Novelist Greg Cox first mentioned the events of the Eugenics Wars in his non-canonical novel Assignment: Eternity, which followed up on the events of the episode "Assignment: Earth" and included the characters of Gary Seven and Roberta Lincoln. In it, he mentioned that Seven and Lincoln were involved in overthrowing Khan during the Eugenics Wars. He had not intended to explore this any further, but he was prompted to do so by his editor at Pocket Books. He wrote a story, split into two books, about the specific events of the Eugenics Wars, entitled Star Trek: The Eugenics Wars: The Rise and Fall of Khan Noonien Singh. As the Eugenics Wars were already meant to have taken place, he described them as a secret history that was not discovered until generations had passed. He also felt that this approach would make the books consistent with the Star Trek: Voyager episode "Future's End" in which the crewmembers travel in time to the same period of Earth's history as the Eugenics Wars, but find no such wars taking place. A further version of the Eugenics Wars was presented in the Star Trek: Khan comic book mini-series.

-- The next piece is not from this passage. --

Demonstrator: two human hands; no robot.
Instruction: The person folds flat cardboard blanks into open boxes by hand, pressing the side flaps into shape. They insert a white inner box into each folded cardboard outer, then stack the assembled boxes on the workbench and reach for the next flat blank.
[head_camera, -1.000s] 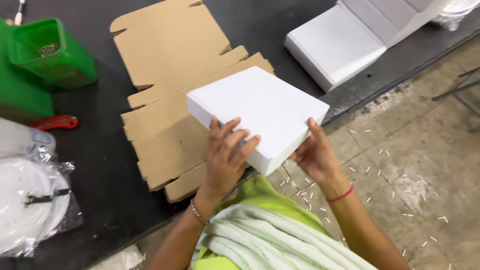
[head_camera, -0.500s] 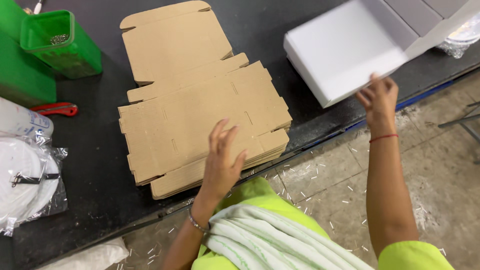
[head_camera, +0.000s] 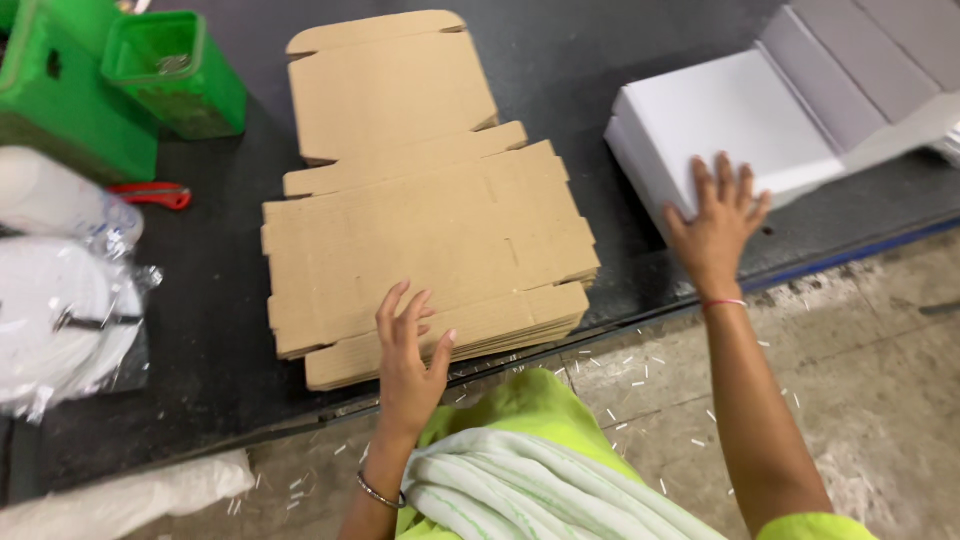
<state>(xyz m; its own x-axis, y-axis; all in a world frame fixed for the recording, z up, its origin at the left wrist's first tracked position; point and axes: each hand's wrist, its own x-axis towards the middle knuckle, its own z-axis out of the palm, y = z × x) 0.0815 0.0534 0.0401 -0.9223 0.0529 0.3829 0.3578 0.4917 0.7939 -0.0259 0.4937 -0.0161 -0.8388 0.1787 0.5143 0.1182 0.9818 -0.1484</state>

The Enterprise season four episodes "Borderland", "Cold Station 12" and "The Augments" showed a further group of genetic superpeople produced from embryos produced in the same era as Khan and his crew. This was a deliberate link by the producers of Enterprise to both "Space Seed" and The Wrath of Khan, and was one of several plots during the fourth season of the show to include elements of Star Trek: The Original Series in the hope that this would boost ratings.